Supplied material section start

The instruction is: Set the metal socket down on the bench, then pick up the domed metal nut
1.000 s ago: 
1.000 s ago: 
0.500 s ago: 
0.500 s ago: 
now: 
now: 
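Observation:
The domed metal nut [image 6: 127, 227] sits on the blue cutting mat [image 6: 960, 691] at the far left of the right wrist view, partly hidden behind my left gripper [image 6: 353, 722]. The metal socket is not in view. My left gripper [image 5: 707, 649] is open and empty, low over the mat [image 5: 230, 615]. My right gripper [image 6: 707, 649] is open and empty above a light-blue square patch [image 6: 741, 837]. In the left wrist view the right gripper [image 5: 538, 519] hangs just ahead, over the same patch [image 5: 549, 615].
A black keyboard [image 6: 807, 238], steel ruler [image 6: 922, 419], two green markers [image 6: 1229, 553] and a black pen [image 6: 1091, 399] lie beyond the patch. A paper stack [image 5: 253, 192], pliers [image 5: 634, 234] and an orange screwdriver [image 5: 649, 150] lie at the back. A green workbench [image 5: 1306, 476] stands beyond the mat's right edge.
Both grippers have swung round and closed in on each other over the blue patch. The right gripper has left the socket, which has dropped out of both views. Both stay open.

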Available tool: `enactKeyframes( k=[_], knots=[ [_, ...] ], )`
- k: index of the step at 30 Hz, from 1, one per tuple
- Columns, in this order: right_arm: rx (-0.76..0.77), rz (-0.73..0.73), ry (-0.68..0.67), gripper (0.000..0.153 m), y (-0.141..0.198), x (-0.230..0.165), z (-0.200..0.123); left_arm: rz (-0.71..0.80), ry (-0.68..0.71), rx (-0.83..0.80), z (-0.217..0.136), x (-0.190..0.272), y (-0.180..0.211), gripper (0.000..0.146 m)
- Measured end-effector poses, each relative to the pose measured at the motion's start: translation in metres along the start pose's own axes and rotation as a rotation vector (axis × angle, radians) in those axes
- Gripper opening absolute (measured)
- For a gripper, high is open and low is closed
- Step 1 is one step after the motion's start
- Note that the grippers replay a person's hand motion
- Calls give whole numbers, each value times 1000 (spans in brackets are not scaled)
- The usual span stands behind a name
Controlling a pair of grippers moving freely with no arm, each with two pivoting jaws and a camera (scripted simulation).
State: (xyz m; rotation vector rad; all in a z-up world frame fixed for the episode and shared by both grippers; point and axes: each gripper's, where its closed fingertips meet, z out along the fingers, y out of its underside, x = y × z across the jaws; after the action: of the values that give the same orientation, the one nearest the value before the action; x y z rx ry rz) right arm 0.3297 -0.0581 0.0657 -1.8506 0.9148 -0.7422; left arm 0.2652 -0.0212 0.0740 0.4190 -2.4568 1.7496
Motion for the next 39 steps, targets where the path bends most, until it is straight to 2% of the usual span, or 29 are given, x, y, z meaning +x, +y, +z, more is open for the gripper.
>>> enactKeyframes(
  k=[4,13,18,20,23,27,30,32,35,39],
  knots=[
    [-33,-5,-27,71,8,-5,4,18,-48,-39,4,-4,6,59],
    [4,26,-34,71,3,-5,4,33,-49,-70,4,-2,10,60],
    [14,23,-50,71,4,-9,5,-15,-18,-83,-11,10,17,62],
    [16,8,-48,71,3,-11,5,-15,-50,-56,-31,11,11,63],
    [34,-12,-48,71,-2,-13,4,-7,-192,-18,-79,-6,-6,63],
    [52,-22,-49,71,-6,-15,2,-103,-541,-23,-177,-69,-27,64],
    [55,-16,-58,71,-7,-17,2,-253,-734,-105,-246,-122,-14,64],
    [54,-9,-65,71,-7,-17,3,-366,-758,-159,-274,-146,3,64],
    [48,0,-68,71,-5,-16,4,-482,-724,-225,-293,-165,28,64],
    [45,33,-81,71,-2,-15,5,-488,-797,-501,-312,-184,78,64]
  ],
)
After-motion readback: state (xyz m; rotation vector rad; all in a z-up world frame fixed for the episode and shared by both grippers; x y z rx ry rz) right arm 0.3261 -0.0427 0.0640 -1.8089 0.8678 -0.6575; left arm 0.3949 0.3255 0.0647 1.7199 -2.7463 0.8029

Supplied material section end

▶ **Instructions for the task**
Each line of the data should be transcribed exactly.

▶ **Exercise solution**
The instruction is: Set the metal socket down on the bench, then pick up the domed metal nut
1.000 s ago: 
1.000 s ago: 
0.500 s ago: 
0.500 s ago: 
now: 
now: 
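Observation:
The domed metal nut [image 6: 127, 227] sits on the blue cutting mat [image 6: 960, 691] at the far left of the right wrist view, partly hidden behind my left gripper [image 6: 353, 722]. The metal socket is not in view. My left gripper [image 5: 707, 649] is open and empty, low over the mat [image 5: 230, 615]. My right gripper [image 6: 707, 649] is open and empty above a light-blue square patch [image 6: 741, 837]. In the left wrist view the right gripper [image 5: 538, 519] hangs just ahead, over the same patch [image 5: 549, 615].
A black keyboard [image 6: 807, 238], steel ruler [image 6: 922, 419], two green markers [image 6: 1229, 553] and a black pen [image 6: 1091, 399] lie beyond the patch. A paper stack [image 5: 253, 192], pliers [image 5: 634, 234] and an orange screwdriver [image 5: 649, 150] lie at the back. A green workbench [image 5: 1306, 476] stands beyond the mat's right edge.
Both grippers have swung round and closed in on each other over the blue patch. The right gripper has left the socket, which has dropped out of both views. Both stay open.
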
Available tool: `enactKeyframes( k=[_], knots=[ [_, ...] ], )`
- k: index of the step at 30 Hz, from 1, one per tuple
- Columns, in this order: right_arm: rx (-0.76..0.77), rz (-0.73..0.73), ry (-0.68..0.67), gripper (0.000..0.153 m), y (-0.141..0.198), x (-0.230..0.165), z (-0.200..0.123); left_arm: rz (-0.71..0.80), ry (-0.68..0.71), rx (-0.83..0.80), z (-0.217..0.136), x (-0.190..0.272), y (-0.180..0.211), gripper (0.000..0.146 m)
- Measured end-effector poses, each relative to the pose measured at the motion's start: translation in metres along the start pose's own axes and rotation as a rotation vector (axis × angle, radians) in those axes
- Gripper opening absolute (measured)
- For a gripper, high is open and low is closed
- Step 1 is one step after the motion's start
- Note that the grippers replay a person's hand motion
- Calls give whole numbers, each value times 1000 (spans in brackets are not scaled)
- The usual span stands behind a name
Controlling a pair of grippers moving freely with no arm, each with two pivoting jaws and a camera (scripted simulation).
State: (xyz m; rotation vector rad; all in a z-up world frame fixed for the episode and shared by both grippers; point and axes: each gripper's, where its closed fingertips meet, z out along the fingers, y out of its underside, x = y × z across the jaws; after the action: of the values that give the same orientation, the one nearest the value before the action; x y z rx ry rz) right arm 0.3297 -0.0581 0.0657 -1.8506 0.9148 -0.7422; left arm 0.2652 -0.0212 0.0740 0.4190 -2.4568 1.7496
Motion for the next 39 steps, targets where the path bends most, until it is straight to 2% of the usual span, or 29 are given, x, y, z meaning +x, +y, +z, more is open for the gripper.
>>> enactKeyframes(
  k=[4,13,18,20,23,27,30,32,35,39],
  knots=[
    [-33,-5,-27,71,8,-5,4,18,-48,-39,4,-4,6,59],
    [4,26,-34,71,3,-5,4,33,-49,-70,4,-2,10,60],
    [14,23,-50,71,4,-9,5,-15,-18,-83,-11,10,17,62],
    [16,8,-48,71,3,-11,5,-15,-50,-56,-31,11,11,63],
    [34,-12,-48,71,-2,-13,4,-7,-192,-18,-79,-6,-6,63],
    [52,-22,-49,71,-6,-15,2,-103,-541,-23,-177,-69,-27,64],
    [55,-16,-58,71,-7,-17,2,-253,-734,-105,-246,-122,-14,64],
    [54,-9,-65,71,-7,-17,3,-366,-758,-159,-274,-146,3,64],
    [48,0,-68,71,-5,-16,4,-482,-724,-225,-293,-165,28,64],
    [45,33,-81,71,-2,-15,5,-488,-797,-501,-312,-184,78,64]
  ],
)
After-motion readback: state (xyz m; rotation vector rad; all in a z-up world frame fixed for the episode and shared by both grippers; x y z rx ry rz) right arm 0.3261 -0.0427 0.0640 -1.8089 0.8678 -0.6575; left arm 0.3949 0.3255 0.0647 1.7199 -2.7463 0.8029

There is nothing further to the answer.